Activity: Your answer must be the data repeated exactly, with no pictures in it.

....................

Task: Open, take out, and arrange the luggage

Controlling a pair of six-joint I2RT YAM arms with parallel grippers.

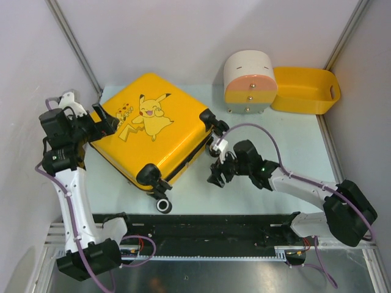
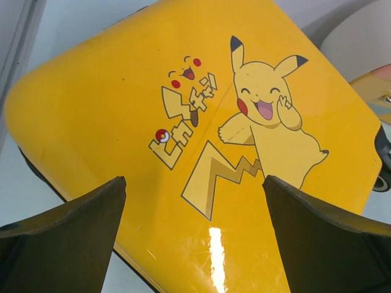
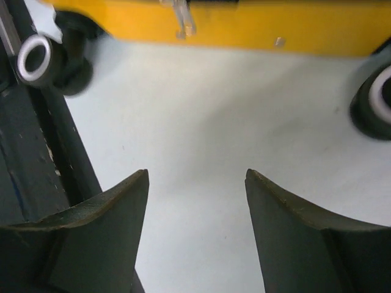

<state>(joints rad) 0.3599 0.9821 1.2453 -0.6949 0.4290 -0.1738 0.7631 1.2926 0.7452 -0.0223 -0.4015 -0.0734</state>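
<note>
The luggage (image 1: pixel 153 125) is a yellow hard-shell suitcase with a Pikachu print, lying flat and closed on the table with its black wheels toward the near side. My left gripper (image 1: pixel 109 122) is open and empty over its left corner; the shell (image 2: pixel 201 122) fills the left wrist view between the fingers. My right gripper (image 1: pixel 218 171) is open and empty, low over the table just right of the suitcase's wheeled end. The right wrist view shows the suitcase's side (image 3: pixel 244 24), a zip pull (image 3: pixel 183 21) and two wheels (image 3: pixel 36 58).
A cream-and-pink drum-shaped box (image 1: pixel 249 82) stands at the back, with a yellow plastic basket (image 1: pixel 305 90) to its right. A black rail (image 1: pixel 201 229) runs along the near edge. Walls close in on the left and right.
</note>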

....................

Response to the exercise:
Task: Open, take out, and arrange the luggage

Controlling a pair of six-joint I2RT YAM arms with parallel grippers.


<state>(joints rad) 0.3599 0.9821 1.2453 -0.6949 0.4290 -0.1738 0.7631 1.2926 0.7452 -0.0223 -0.4015 -0.0734</state>
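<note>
The luggage (image 1: pixel 153 125) is a yellow hard-shell suitcase with a Pikachu print, lying flat and closed on the table with its black wheels toward the near side. My left gripper (image 1: pixel 109 122) is open and empty over its left corner; the shell (image 2: pixel 201 122) fills the left wrist view between the fingers. My right gripper (image 1: pixel 218 171) is open and empty, low over the table just right of the suitcase's wheeled end. The right wrist view shows the suitcase's side (image 3: pixel 244 24), a zip pull (image 3: pixel 183 21) and two wheels (image 3: pixel 36 58).
A cream-and-pink drum-shaped box (image 1: pixel 249 82) stands at the back, with a yellow plastic basket (image 1: pixel 305 90) to its right. A black rail (image 1: pixel 201 229) runs along the near edge. Walls close in on the left and right.
</note>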

There's nothing left to add to the output.